APKDock Logo
Bab
Bagikan
Sampul Novel Pedang Naga Siluman

Pedang Naga Siluman

Satya Wiguna tumbuh dalam kesederhanaan di bawah asuhan Mbah Wiguna hingga menjadi pemuda tangguh yang rendah hati. Bersama kawan-kawannya, ia berkelana ke masa silam demi membasmi kejahatan. Saat kekuatannya mencapai puncak, penghuni dunia sukma menobatkannya sebagai senopati perang. Berbekal Pedang Naga Siluman, Satya mengemban misi vital untuk melindungi alam moksa dan dunia nyata dari invasi besar Sang Raja Iblis yang ingin berkuasa.
Bab
Bagikan

Bab 3

Bab 3

"Ton!" bisik Satya pelan.

Hartono yang sedang membuka buku, celingukan mencari sumber suara yang memanggilnya,

"Siapa?" bisiknya juga pelan, khawatir dengan ibunya yang judes dan galak.
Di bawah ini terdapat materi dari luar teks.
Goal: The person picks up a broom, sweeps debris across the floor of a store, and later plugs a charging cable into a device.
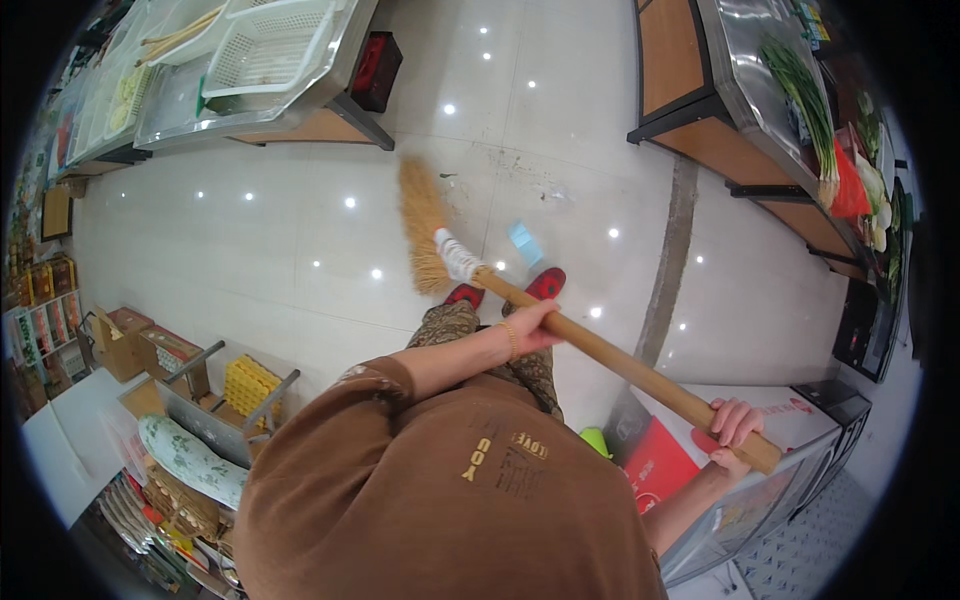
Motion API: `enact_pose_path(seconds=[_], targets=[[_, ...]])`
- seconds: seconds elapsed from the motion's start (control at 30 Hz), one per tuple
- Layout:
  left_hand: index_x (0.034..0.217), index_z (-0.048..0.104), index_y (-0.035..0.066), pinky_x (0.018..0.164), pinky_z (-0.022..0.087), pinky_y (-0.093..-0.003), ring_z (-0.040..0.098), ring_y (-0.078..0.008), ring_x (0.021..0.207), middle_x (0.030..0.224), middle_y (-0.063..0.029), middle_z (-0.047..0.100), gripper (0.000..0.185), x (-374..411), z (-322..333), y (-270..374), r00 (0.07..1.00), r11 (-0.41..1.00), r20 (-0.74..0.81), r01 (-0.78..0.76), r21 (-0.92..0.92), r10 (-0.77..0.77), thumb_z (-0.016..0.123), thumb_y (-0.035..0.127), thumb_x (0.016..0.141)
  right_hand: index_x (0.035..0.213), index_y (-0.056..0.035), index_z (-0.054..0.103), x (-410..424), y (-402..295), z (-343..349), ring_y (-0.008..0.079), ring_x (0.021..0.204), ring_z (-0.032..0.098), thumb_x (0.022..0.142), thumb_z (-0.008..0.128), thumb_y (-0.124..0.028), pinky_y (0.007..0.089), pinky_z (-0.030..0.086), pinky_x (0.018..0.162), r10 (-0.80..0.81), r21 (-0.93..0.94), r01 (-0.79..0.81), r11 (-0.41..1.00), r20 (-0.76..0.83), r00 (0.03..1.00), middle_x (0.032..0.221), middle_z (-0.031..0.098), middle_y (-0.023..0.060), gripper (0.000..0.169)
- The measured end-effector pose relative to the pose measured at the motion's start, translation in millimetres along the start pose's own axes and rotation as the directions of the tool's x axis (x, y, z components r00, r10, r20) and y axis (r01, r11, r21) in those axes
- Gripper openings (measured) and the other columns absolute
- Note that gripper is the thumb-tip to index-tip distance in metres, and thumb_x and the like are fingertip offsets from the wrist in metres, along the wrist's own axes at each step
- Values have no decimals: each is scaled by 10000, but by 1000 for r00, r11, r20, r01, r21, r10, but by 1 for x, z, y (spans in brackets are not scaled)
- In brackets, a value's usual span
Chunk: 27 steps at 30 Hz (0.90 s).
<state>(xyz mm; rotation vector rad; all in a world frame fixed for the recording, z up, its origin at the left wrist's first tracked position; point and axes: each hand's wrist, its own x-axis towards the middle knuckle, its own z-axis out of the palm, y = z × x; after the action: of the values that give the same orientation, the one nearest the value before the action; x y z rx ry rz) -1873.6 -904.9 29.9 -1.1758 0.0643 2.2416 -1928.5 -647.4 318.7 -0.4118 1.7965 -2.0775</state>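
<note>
Both my hands grip a straw broom by its thick wooden handle (622,361), which slants across my body. My left hand (530,328), with a gold bracelet at the wrist, holds the lower part of the handle. Near the top end, my right hand (733,433) is wrapped around it. The broom's straw head (421,225) lies over the tiled floor ahead of my left foot, slightly blurred, with white binding (456,255) at its neck. A light blue sheet (526,244), maybe a face mask, rests before my right shoe. Dirt and small scraps (553,195) are scattered beyond it.
A display counter with white plastic baskets (270,49) stands ahead left, a dark red box (376,71) beside its leg. On the right, a metal-topped stand (750,82) bears green onions (806,105). A glass-sided case (739,517) is close at my right; cartons (124,341) are at left.
</note>
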Motion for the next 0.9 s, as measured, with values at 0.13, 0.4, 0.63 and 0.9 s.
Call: enact_pose_path(seconds=[0.13,0.4,0.63,0.9], targets=[[916,500,62,905,479,-449,558,-237,942,917,-81,537,153,-25,5,21,976,976,-185,-149,-161,118,605,80,806,648,-123,488,67,23,-29,211,707,575,554,797,0,443,426,873,92,108,-120,987,234,968,652,566,14,346],[829,475,79,722,538,-399,573,-242,704,766,-53,529,133,42,-85,1,917,885,-374,-287,-366,143,554,132,736,710,-61,476,169,81,-34,207,793,537,694,707,51,397,428,875,331,63,-497,865,672,662,738,530,34,257],[802,437,61,824,496,-431,526,-268,757,797,-110,493,147,178,88,8,953,865,-262,-255,-433,150,543,98,706,735,-54,496,228,15,-141,199,826,532,677,649,76,402,406,884,325,-74,-328,942,457,828,769,538,56,208],[703,463,109,734,531,-374,566,-191,678,703,-36,516,114,216,263,128,910,903,4,-410,-125,414,565,160,710,740,-79,427,294,-54,-134,203,825,531,630,588,127,432,368,971,75,-415,84,906,351,933,753,497,41,283]])
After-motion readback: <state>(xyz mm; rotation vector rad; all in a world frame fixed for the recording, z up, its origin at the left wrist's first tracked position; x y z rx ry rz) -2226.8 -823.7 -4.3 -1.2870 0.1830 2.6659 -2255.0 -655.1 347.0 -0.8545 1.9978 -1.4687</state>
Ya Ibunya Hartono ini sangat judes dan galak, Hartono ini agak terkekang karenanya, jadi dia agak kuper.

"Aku...! Satya!" bisik Satya pelan dari sela-sela dinding kayu rumahnya Hartono.

"Ayo kita main!" bisik Satya lagi.

Hartono tampaknya agak-agak takut kalau ketahuan Ibunya, karena Ibunya terobsesi anaknya ini bisa melampaui Satya dalam kepandaian dan segalanya, tapi Hartono sendiri sangat mengagumi dan patuh pada Satya sahabatnya.
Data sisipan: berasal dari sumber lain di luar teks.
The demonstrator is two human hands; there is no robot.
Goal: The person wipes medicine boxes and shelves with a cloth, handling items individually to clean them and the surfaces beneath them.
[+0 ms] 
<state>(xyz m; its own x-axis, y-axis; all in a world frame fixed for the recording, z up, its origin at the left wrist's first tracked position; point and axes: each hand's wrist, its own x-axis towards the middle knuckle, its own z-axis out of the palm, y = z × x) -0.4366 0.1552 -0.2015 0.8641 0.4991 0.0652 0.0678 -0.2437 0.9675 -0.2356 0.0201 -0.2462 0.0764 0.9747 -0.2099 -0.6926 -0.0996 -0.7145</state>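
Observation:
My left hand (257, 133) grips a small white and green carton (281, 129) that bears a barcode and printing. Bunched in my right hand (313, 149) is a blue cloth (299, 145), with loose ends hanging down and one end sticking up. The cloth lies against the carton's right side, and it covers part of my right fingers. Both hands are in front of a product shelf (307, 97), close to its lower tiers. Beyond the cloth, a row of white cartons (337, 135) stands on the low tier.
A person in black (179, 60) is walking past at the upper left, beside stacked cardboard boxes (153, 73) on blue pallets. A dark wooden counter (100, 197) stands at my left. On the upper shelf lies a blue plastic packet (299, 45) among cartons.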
"Aku takut ketahuan ibu," jawab Hartono lirih.

Dan kelihatannya kali ini Satya tidak berhasil merayu Hartono untuk di ajaknya main.
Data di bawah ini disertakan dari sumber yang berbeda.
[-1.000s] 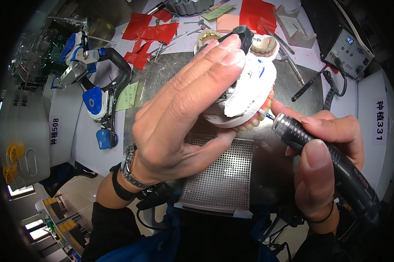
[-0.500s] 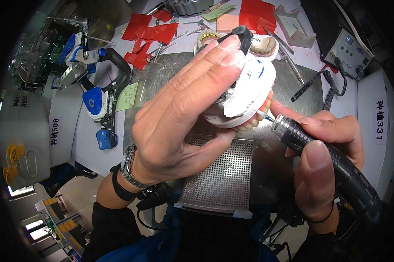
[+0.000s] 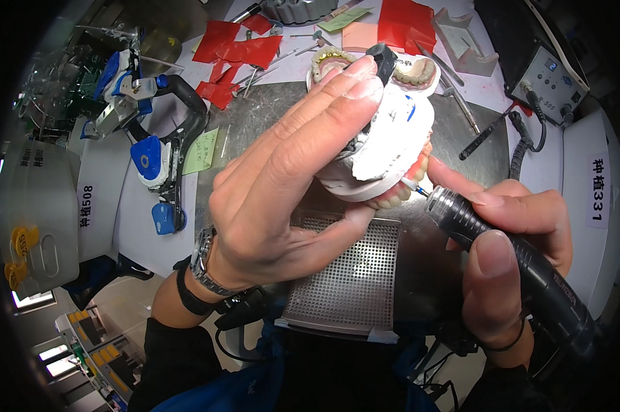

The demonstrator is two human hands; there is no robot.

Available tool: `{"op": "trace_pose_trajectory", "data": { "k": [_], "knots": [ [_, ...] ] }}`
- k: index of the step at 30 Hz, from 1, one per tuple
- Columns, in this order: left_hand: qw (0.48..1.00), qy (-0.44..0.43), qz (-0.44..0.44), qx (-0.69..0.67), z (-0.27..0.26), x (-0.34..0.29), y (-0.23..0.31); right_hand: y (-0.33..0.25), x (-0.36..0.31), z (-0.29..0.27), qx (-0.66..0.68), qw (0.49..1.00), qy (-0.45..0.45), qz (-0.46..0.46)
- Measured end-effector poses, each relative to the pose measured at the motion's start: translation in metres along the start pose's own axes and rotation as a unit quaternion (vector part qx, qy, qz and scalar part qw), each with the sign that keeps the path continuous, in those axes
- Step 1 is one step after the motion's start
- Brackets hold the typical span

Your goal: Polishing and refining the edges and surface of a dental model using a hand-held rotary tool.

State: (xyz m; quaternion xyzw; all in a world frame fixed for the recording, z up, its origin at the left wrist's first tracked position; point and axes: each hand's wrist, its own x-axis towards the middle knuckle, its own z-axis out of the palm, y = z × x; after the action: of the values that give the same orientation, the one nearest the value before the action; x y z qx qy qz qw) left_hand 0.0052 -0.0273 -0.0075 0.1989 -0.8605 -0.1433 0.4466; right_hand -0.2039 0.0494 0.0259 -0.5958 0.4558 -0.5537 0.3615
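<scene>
My left hand is wrapped round a dental model, white plaster with a black articulator part under the fingertips. A row of artificial teeth with pink gum shows along the model's lower right edge. In my right hand is a black rotary handpiece, gripped between thumb and fingers like a pen. Its slim bur reaches the teeth at the gum edge; whether the tip touches cannot be made out. My right index finger lies close beside the model.
Below the model is a perforated metal tray. A blue-and-white articulator stands at left. Red wax sheets, two further denture models and slim tools lie at the back. A control box is at right.
The model has tilted slightly, showing more of the teeth and pink gum. The handpiece has shifted a little downward with my right thumb, and its bur has moved along the teeth.
</scene>
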Motion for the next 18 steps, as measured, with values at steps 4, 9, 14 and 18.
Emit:
{"op": "trace_pose_trajectory", "data": {
  "k": [4,9,14,18],
  "knots": [
    [1.0,-0.011,0.007,0.012,-0.0043,0.002,0.0005,-0.0014,-0.0003,0.0017,-0.004,1.0,0.003,0.004],
    [1.0,-0.004,0.005,0.003,-0.0007,0.0015,0.0001,-0.0006,-0.0012,0.0011,-0.008,1.0,0.004,0.003],
    [1.0,-0.003,0.008,-0.002,-0.0018,0.0029,0.0,-0.0006,0.0001,0.0001,-0.004,1.0,-0.003,-0.002],
    [1.0,-0.007,0.003,0.001,-0.003,0.0026,0.0016,-0.0019,-0.0015,0.0016,-0.009,1.0,0.0,0.002]
  ]
}}
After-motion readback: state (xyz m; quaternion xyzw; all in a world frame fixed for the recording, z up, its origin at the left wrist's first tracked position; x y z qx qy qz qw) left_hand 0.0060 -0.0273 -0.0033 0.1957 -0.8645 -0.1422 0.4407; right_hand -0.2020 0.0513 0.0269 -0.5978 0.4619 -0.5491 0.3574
Satya akhirnya menyerah merayu Hartono.

Langkahnya kemudian di arahkan ke padukuhan lain yang berdekatan dengan rumahnya.

Ya dia menuju ke rumah Bambang, karena anak ini mudah dirayu untuk mengikutinya, apalagi orang tuanya juga tidak terlalu mengekang, bahkan cenderung membebaskannya dalam bermain.

Dan benar saja, Bambang terlihat bersama Satya berjalan di pematang sawah yang gelap, hanya sebatang obor yang dibawa mereka.

Waktu-waktu mendekati musim kemarau seperti ini adalah masanya anak-anak bermain aduan jangkrik.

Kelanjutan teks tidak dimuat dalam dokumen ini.